◆ DATA SHOWN
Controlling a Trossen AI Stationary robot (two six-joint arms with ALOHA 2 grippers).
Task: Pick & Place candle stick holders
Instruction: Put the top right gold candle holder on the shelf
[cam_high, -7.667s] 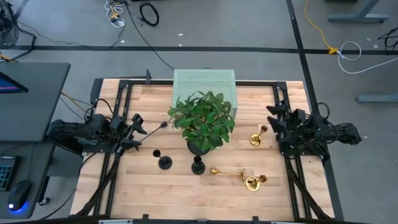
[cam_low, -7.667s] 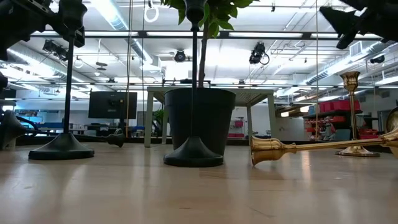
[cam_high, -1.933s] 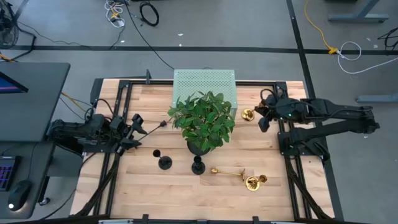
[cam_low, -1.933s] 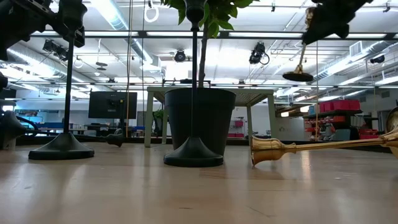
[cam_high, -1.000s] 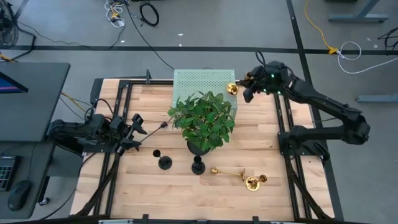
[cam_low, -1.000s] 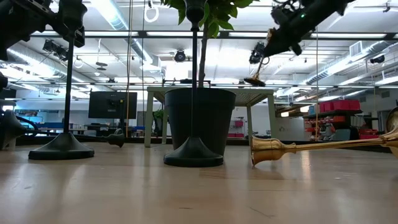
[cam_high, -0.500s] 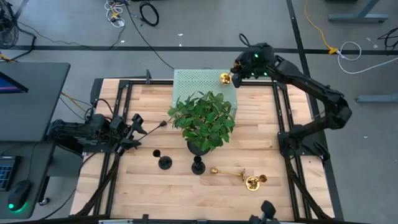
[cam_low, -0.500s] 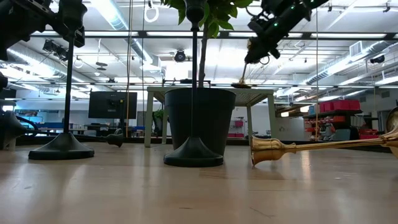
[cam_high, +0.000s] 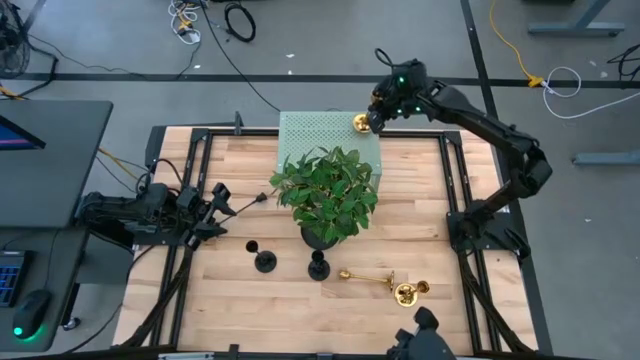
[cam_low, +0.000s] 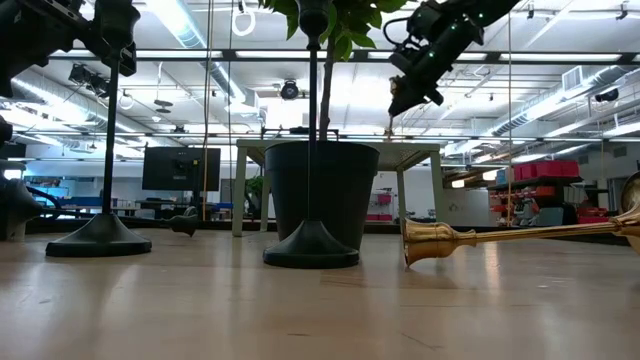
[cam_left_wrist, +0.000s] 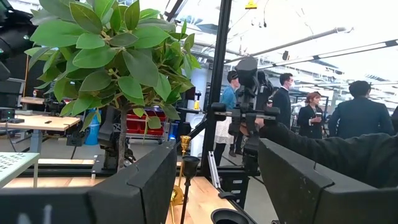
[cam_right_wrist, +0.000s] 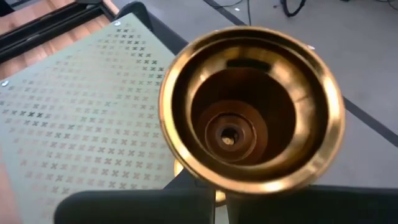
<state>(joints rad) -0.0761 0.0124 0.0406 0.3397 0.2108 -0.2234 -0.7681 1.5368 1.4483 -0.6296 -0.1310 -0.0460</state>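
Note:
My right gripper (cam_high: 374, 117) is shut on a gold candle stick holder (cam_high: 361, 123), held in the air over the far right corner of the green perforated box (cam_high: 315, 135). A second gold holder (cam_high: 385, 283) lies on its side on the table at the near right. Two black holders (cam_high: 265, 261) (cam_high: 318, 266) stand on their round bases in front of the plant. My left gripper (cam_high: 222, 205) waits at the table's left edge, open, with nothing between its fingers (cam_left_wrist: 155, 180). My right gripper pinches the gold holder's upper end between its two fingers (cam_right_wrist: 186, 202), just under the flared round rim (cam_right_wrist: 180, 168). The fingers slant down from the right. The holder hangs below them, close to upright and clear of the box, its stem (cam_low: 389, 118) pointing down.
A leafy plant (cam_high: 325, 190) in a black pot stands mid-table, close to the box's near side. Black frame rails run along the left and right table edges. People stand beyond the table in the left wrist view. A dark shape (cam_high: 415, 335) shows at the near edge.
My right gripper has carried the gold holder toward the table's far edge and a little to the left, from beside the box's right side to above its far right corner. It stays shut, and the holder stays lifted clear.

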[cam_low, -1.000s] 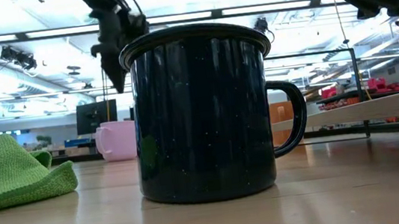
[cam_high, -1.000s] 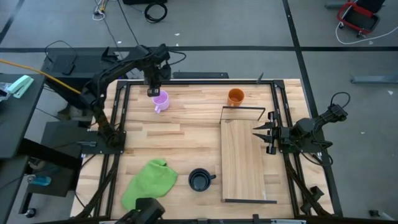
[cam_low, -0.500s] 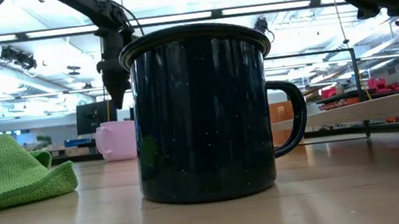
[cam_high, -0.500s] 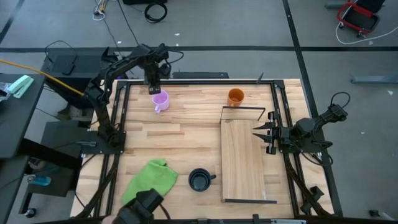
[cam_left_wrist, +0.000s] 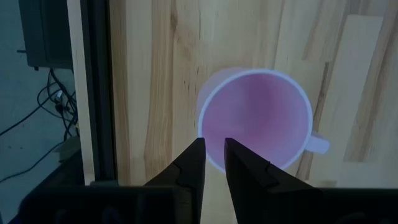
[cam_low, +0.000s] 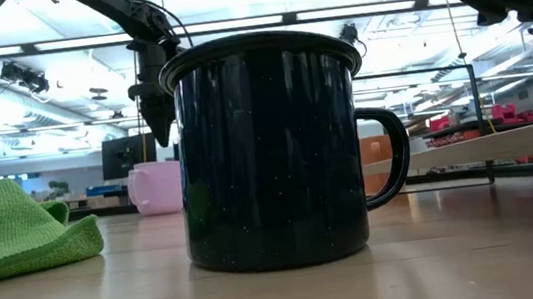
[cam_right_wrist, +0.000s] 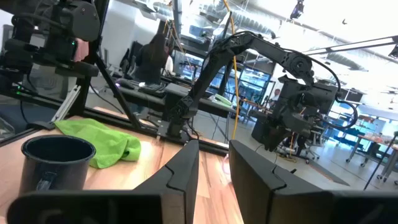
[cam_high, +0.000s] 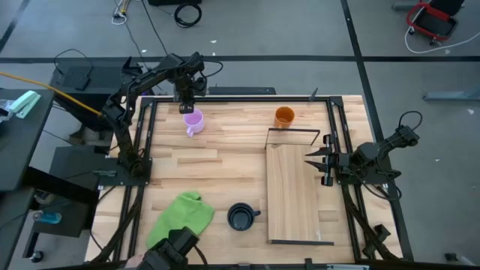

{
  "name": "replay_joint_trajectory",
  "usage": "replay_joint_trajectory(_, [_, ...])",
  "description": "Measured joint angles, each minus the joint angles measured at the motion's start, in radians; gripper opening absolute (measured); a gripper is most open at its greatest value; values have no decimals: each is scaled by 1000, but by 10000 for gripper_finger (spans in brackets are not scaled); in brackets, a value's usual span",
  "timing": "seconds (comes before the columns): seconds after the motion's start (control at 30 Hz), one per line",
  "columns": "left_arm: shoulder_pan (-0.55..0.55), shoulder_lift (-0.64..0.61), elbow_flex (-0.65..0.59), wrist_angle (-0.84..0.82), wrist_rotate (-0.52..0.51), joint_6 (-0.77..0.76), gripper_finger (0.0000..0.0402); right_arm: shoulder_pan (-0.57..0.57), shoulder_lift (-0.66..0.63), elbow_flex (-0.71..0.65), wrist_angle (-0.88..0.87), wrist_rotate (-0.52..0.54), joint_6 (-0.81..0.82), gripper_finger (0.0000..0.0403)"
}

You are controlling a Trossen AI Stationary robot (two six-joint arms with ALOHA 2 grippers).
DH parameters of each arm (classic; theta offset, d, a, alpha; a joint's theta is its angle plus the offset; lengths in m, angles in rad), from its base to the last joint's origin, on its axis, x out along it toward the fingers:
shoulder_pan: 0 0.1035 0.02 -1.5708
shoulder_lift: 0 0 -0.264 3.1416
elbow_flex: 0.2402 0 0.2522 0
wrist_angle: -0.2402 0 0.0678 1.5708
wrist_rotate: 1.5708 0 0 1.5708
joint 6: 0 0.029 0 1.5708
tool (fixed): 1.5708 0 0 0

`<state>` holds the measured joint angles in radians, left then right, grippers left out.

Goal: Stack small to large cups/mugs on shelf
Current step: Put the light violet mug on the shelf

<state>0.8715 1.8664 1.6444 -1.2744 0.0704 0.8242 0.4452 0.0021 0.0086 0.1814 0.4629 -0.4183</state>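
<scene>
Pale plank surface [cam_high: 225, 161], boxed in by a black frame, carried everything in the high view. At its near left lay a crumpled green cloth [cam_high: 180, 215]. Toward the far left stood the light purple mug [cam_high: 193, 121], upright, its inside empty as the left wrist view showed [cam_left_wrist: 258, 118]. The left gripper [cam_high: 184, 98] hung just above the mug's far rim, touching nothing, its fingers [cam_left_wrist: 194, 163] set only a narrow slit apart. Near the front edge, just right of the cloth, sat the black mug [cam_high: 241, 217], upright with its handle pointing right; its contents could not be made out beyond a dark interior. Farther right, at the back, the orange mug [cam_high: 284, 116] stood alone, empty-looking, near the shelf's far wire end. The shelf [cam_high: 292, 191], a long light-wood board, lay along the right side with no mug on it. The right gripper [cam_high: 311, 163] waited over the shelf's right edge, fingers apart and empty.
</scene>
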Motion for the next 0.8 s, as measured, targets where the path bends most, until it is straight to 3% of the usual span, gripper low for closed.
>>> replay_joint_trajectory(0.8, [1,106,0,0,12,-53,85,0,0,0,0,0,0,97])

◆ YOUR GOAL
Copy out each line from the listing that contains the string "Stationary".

◆ SOLUTION TO THIS TASK
Controlling a Trossen AI Stationary robot (two six-joint arms with ALOHA 2 grippers).
You are controlling a Trossen AI Stationary robot (two six-joint arms with ALOHA 2 grippers).

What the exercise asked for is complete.